● **WHAT YOU ARE ASKED TO DO**
Transcribe only the lines between the first line of the records and the line containing "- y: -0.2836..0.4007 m", inclusive, exactly as written.

(Saved data entries)
★ ★ ★ ★
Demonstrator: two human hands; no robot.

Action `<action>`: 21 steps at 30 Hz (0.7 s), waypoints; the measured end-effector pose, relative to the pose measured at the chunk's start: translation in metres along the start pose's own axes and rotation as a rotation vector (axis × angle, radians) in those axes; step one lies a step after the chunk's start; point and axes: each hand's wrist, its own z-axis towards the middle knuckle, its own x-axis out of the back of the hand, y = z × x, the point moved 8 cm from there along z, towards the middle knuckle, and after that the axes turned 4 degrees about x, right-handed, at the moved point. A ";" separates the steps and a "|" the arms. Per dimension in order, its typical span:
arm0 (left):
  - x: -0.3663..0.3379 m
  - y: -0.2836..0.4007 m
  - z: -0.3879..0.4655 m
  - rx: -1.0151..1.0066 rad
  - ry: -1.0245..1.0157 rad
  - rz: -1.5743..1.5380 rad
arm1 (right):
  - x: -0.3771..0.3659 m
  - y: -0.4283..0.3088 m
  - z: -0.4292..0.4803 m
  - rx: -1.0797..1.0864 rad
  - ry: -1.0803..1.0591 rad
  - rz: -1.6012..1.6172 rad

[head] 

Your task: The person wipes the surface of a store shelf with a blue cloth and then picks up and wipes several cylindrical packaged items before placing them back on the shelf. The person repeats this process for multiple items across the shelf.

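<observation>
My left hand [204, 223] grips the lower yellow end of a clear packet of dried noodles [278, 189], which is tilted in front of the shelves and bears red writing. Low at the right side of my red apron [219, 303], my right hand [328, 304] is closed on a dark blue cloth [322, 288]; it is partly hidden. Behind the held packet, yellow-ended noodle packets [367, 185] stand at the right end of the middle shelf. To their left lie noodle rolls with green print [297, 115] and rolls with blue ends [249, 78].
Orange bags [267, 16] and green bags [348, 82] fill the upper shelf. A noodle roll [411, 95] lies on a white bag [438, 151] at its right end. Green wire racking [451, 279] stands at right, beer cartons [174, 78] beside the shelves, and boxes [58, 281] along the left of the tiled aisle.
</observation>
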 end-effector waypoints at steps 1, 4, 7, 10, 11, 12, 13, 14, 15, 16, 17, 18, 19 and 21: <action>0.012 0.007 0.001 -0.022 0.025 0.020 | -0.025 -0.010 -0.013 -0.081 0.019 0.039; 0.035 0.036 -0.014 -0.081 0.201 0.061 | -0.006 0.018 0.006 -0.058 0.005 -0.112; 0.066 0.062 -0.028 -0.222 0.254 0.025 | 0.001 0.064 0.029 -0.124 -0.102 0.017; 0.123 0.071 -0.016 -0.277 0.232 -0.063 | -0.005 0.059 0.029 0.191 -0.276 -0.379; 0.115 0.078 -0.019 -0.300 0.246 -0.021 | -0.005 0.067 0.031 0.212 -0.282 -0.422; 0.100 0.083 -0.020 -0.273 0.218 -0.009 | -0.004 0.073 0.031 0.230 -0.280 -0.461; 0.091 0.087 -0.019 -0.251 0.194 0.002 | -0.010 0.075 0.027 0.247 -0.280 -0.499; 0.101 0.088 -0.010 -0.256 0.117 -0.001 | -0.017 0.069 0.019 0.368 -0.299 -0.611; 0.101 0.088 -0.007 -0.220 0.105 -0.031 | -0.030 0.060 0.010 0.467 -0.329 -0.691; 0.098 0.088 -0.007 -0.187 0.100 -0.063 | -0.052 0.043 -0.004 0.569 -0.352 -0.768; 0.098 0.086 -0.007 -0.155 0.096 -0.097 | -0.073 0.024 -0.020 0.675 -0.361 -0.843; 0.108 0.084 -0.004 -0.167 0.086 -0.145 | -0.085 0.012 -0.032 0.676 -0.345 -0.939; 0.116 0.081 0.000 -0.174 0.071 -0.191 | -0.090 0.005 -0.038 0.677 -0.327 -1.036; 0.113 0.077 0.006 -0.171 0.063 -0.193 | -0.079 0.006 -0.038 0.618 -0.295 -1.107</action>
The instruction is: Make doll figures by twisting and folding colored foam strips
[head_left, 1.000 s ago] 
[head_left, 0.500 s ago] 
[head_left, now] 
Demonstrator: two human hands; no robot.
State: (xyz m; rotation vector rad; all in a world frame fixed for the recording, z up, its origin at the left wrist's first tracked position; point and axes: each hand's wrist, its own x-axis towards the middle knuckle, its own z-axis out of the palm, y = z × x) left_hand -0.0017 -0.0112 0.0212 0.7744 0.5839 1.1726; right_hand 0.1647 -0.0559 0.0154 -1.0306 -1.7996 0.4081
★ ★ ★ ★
● **THE COMPLETED TASK**
Demonstrator: two human hands; no robot.

Action `<action>`: 21 steps at 30 Hz (0.7 s), waypoints; the measured end-effector pose, relative to the pose measured at the chunk's start: translation in metres along the start pose's own axes and rotation as a rotation vector (axis × angle, radians) in those axes; step one lies a step after the chunk's start; point and axes: each hand's wrist, its own z-axis towards the middle knuckle, its own x-axis out of the back of the hand, y = z × x, the point moved 8 cm from there along z, towards the middle knuckle, and after that the axes turned 4 degrees about x, right-handed, at the moved point. A ";" separates the steps and a "|" the arms. Per dimension in order, its typical span:
arm0 (left):
  - x: -0.3663..0.3379 m
  - y: -0.2836..0.4007 m

That finishes the output.